The problem: From the data below, retype exactly the lines starting with the one that contains "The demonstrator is" and ending with the one that contains "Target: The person", both included.
---+---
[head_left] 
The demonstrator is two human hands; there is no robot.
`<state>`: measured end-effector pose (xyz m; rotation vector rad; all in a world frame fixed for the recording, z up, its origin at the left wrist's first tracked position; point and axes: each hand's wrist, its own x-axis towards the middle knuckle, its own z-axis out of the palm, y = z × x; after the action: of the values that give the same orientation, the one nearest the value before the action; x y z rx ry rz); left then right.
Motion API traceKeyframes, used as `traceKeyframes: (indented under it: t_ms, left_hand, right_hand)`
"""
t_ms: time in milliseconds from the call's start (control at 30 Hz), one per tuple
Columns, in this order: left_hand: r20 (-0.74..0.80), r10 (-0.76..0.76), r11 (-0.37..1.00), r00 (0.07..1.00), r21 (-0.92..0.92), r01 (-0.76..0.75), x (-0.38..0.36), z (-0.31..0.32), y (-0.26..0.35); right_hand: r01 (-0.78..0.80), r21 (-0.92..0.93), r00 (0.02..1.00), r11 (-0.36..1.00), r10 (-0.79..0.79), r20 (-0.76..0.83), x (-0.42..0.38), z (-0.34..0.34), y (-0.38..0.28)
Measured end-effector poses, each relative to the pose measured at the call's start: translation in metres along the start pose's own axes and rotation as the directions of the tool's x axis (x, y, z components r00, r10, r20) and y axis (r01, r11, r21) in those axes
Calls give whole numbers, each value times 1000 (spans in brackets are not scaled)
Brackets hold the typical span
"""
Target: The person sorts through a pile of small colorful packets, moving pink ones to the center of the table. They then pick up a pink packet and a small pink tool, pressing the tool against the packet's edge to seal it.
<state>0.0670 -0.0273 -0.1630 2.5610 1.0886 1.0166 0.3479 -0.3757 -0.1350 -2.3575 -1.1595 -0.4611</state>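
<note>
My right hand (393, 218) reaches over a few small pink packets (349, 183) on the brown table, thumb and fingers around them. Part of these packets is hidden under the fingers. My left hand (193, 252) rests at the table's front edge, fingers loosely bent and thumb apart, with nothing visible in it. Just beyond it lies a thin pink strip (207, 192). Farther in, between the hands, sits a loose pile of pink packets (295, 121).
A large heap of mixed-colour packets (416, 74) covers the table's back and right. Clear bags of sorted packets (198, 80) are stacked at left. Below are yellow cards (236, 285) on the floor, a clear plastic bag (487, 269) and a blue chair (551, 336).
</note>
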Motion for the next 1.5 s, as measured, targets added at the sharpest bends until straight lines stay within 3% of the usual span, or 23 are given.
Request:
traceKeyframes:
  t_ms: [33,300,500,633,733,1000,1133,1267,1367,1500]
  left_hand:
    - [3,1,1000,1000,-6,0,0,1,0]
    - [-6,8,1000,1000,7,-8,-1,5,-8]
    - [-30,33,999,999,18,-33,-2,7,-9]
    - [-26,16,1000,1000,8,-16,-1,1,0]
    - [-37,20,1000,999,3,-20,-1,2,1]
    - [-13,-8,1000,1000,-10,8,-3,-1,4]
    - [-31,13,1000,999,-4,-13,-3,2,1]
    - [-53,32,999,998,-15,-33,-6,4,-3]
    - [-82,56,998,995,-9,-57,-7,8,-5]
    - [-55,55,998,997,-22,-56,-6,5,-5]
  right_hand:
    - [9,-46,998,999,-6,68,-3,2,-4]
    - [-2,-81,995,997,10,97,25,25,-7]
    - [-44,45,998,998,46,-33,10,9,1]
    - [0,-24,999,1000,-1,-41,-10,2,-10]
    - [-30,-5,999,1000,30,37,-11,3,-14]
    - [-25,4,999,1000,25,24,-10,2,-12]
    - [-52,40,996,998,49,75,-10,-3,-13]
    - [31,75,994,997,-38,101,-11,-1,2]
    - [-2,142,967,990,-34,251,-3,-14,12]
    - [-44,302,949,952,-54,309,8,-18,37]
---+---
Response area:
The demonstrator is two human hands; there is no robot.
`<state>`: measured end-effector pose (xyz m; rotation vector rad; all in a world frame fixed for the recording, z up, its origin at the left wrist's first tracked position; point and axes: each hand's wrist, its own x-axis towards the middle knuckle, its own z-axis out of the palm, y = z × x; after the action: of the values that give the same orientation, the one nearest the value before the action; x y z rx ry rz); left then right.
Motion API traceKeyframes, used as `traceKeyframes: (indented under it: t_ms, left_hand, right_hand)`
"""
t_ms: time in milliseconds from the call's start (control at 30 Hz), one per tuple
Columns, in this order: left_hand: r20 (-0.74..0.80), r10 (-0.76..0.76), r11 (-0.37..1.00), r00 (0.07..1.00), r21 (-0.92..0.92), r01 (-0.76..0.75), x (-0.38..0.36), z (-0.31..0.32), y (-0.26..0.35); right_hand: r01 (-0.78..0.80), r21 (-0.92..0.93), r00 (0.02..1.00), r11 (-0.36..1.00), r10 (-0.79..0.79), r20 (-0.76..0.83), x (-0.42..0.38), z (-0.34..0.34), y (-0.38..0.28)
Measured end-effector poses, each relative to the pose measured at the call's start: translation in metres along the start pose's own axes and rotation as the directions of the tool's x axis (x, y, z components r00, r10, r20) and y axis (r01, r11, r21) in those axes
Calls give whole numbers, each value times 1000 (spans in brackets are not scaled)
Brackets hold the typical span
"""
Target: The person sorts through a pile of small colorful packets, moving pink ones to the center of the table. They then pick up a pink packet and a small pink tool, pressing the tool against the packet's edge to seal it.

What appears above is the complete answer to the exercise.